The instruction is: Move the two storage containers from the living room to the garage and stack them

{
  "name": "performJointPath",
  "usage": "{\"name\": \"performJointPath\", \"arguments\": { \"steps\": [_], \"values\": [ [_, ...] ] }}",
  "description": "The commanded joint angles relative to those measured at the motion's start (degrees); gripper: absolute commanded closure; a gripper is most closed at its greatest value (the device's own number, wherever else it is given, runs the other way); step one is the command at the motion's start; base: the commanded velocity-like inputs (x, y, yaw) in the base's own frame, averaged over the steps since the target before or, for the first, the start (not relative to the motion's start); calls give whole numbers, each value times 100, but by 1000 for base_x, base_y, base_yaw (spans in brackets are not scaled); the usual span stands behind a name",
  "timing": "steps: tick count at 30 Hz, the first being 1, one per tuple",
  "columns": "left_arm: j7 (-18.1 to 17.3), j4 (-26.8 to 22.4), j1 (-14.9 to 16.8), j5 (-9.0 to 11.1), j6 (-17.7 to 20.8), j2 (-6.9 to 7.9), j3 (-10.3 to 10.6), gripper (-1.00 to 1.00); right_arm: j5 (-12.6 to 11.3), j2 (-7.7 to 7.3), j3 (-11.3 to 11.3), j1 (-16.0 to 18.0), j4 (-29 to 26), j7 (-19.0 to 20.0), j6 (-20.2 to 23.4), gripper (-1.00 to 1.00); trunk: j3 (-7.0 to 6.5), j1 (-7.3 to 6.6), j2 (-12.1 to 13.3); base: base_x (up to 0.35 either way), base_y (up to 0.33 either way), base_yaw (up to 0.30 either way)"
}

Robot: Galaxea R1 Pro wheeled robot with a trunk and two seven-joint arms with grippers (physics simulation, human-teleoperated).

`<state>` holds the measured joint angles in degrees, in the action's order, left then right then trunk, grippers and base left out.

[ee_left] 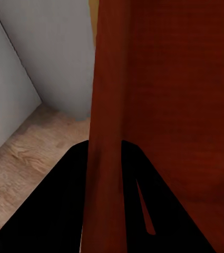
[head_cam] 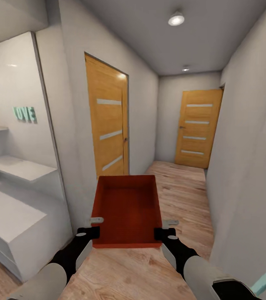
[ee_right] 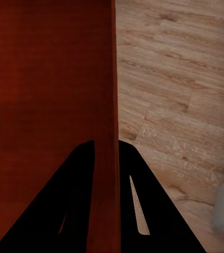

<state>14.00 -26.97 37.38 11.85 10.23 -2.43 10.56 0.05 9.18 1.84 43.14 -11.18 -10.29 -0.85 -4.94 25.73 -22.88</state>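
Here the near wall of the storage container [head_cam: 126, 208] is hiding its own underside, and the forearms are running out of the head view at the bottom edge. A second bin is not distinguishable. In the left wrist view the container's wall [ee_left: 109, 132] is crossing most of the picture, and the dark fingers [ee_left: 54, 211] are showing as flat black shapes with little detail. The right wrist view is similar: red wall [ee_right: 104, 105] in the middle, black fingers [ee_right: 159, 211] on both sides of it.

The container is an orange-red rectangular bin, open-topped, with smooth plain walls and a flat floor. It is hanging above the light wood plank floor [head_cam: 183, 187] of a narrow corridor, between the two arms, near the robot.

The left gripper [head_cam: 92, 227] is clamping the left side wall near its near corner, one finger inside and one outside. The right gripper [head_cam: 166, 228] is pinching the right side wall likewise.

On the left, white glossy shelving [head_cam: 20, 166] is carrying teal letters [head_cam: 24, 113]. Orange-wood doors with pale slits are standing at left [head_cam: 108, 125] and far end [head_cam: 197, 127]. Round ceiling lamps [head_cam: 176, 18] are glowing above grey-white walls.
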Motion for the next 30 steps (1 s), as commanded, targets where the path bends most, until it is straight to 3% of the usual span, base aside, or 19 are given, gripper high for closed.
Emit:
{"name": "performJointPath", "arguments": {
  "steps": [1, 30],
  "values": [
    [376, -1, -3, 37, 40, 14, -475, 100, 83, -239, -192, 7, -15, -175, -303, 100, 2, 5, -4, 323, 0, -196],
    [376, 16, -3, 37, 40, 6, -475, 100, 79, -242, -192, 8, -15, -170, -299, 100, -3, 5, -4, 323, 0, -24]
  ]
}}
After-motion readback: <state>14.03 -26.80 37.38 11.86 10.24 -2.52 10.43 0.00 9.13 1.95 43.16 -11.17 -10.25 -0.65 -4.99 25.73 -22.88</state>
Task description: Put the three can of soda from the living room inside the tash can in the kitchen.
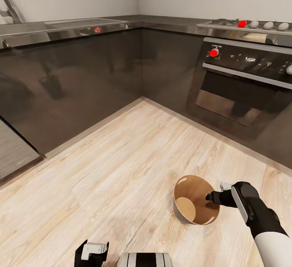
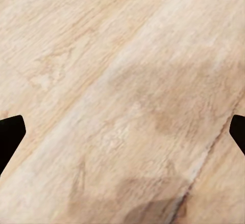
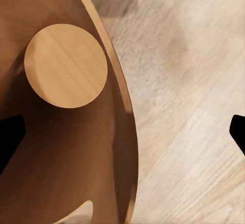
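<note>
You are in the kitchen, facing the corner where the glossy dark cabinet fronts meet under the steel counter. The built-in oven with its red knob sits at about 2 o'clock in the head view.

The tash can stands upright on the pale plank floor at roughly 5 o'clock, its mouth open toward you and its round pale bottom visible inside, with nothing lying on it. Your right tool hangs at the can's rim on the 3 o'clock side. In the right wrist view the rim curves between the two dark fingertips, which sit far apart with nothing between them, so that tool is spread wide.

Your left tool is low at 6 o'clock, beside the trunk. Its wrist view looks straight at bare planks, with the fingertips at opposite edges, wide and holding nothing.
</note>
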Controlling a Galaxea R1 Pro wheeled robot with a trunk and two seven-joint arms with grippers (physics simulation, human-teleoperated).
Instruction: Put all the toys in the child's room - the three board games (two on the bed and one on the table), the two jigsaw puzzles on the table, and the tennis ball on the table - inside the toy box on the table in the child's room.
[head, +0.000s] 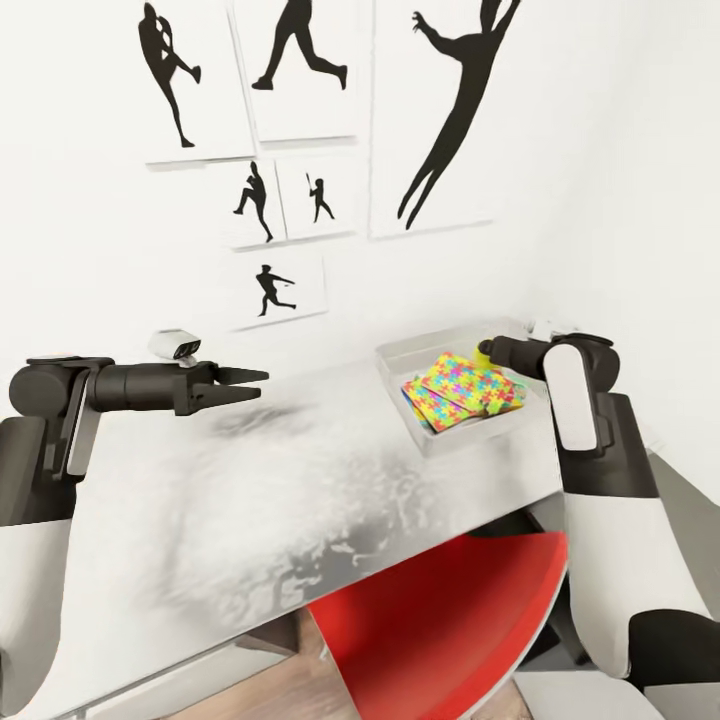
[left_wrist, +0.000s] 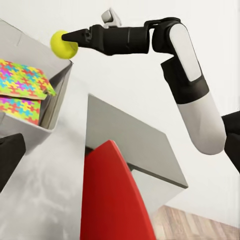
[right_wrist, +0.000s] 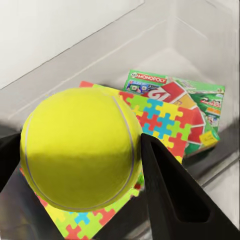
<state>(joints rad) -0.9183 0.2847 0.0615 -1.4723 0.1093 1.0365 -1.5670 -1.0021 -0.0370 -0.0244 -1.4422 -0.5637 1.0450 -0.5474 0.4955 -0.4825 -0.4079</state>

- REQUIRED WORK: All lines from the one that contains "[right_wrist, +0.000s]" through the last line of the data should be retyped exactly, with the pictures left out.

- SOLUTION TO THIS PROBLEM:
[right_wrist, +0.000s] 
<state>(joints rad) -0.9183 0.2847 0.0615 -1.4723 0.1093 1.0365 -1.5670 -1.0021 -0.0370 -0.0244 -1.4422 -0.5637 1.0450 -0.5474 0.4955 -0.4825 -0.4079</state>

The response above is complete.